● WHAT THE TASK REQUIRES: Every line in the data below has to be repeated exactly; no picture belongs in the result.

● DATA SEGMENT:
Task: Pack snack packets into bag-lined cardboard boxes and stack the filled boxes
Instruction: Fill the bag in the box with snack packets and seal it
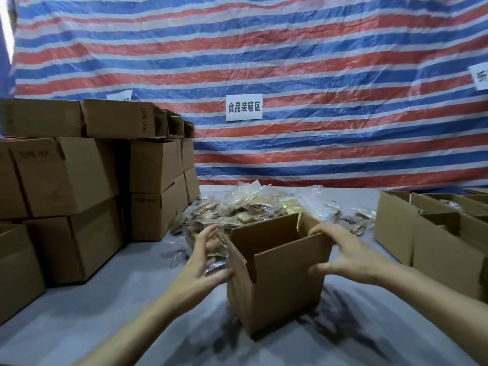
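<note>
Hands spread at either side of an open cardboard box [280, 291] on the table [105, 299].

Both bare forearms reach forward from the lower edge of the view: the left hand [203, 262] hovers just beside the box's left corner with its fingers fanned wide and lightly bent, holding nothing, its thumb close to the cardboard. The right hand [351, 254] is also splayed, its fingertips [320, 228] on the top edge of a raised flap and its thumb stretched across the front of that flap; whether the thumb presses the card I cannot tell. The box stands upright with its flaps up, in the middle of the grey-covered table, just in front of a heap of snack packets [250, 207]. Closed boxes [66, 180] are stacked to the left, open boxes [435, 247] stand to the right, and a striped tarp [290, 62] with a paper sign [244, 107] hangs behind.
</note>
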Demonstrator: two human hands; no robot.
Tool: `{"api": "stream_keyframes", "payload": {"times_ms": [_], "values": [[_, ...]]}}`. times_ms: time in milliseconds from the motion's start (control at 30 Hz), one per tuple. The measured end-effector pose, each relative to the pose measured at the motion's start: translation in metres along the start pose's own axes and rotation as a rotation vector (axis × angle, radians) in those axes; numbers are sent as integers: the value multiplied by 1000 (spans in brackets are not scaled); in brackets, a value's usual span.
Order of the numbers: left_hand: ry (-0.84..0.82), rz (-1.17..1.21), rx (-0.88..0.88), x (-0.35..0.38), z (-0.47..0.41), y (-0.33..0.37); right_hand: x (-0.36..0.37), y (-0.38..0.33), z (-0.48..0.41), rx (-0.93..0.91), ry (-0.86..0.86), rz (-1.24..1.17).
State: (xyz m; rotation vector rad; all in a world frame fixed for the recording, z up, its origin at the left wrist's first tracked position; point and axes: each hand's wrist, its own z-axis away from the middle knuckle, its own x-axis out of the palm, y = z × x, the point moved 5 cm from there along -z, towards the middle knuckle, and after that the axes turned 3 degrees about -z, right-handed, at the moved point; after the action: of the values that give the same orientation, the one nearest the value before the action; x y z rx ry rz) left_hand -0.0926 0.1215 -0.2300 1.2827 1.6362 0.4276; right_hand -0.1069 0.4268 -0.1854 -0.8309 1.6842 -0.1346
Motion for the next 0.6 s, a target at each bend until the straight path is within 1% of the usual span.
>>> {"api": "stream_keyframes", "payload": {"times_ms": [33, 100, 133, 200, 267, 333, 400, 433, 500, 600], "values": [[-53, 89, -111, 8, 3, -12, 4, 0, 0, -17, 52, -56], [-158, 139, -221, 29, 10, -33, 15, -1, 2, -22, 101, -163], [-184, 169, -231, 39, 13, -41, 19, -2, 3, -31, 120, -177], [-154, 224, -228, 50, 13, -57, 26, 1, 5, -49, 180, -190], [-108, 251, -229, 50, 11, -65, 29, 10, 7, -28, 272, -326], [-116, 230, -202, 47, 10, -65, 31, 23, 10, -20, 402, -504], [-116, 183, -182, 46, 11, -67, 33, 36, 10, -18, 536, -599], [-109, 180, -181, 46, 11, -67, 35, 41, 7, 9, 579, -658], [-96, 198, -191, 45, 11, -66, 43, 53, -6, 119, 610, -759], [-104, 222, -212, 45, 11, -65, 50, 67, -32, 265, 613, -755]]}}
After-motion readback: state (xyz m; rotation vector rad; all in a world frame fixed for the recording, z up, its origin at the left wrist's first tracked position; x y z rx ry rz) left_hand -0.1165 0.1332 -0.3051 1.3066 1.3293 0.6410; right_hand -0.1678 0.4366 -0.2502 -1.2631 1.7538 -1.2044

● RESPONSE BELOW:
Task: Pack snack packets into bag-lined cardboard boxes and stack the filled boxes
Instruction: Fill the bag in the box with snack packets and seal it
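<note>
Hands spread at either side of an open cardboard box [280, 291] on the table [105, 299].

Both bare forearms reach forward from the lower edge of the view: the left hand [203, 262] hovers just beside the box's left corner with its fingers fanned wide and lightly bent, holding nothing, its thumb close to the cardboard. The right hand [351, 254] is also splayed, its fingertips [320, 228] on the top edge of a raised flap and its thumb stretched across the front of that flap; whether the thumb presses the card I cannot tell. The box stands upright with its flaps up, in the middle of the grey-covered table, just in front of a heap of snack packets [250, 207]. Closed boxes [66, 180] are stacked to the left, open boxes [435, 247] stand to the right, and a striped tarp [290, 62] with a paper sign [244, 107] hangs behind.
</note>
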Demonstrator: two human hands; no robot.
Tool: `{"api": "stream_keyframes", "payload": {"times_ms": [_], "values": [[_, ...]]}}`. times_ms: time in milliseconds from the motion's start (control at 30 Hz), one per tuple. The measured end-effector pose, each relative to the pose measured at the motion's start: translation in metres along the start pose's own axes and rotation as a rotation vector (axis × angle, radians) in those axes; numbers are sent as integers: the value multiplied by 1000 (spans in brackets are not scaled); in brackets, a value's usual span.
Order of the numbers: left_hand: ry (-0.84..0.82), rz (-1.17..1.21), rx (-0.88..0.88), x (-0.35..0.38), z (-0.47..0.41), y (-0.33..0.37); right_hand: x (-0.36..0.37), y (-0.38..0.33), z (-0.48..0.41), rx (-0.93..0.91), ry (-0.86..0.86), rz (-1.24..1.17).
State: (xyz m; rotation vector rad; all in a world frame fixed for the recording, z up, its origin at the left wrist's first tracked position; point and axes: each hand's wrist, its own z-axis away from the middle knuckle, its own x-axis out of the palm, y = z × x, the point moved 5 cm from there along -z, towards the middle knuckle, and after that the axes turned 3 degrees about -z, right-handed, at the moved point; after the action: of the values that give the same orientation, the one nearest the value before the action; x y z rx ry rz) left_hand -0.0926 0.1215 -0.2300 1.2827 1.6362 0.4276; right_hand -0.1069 0.4268 -0.1854 -0.8309 1.6842 -0.1346
Motion for the next 0.6 s, a target at each bend until the straight path is within 1% of the usual span.
>>> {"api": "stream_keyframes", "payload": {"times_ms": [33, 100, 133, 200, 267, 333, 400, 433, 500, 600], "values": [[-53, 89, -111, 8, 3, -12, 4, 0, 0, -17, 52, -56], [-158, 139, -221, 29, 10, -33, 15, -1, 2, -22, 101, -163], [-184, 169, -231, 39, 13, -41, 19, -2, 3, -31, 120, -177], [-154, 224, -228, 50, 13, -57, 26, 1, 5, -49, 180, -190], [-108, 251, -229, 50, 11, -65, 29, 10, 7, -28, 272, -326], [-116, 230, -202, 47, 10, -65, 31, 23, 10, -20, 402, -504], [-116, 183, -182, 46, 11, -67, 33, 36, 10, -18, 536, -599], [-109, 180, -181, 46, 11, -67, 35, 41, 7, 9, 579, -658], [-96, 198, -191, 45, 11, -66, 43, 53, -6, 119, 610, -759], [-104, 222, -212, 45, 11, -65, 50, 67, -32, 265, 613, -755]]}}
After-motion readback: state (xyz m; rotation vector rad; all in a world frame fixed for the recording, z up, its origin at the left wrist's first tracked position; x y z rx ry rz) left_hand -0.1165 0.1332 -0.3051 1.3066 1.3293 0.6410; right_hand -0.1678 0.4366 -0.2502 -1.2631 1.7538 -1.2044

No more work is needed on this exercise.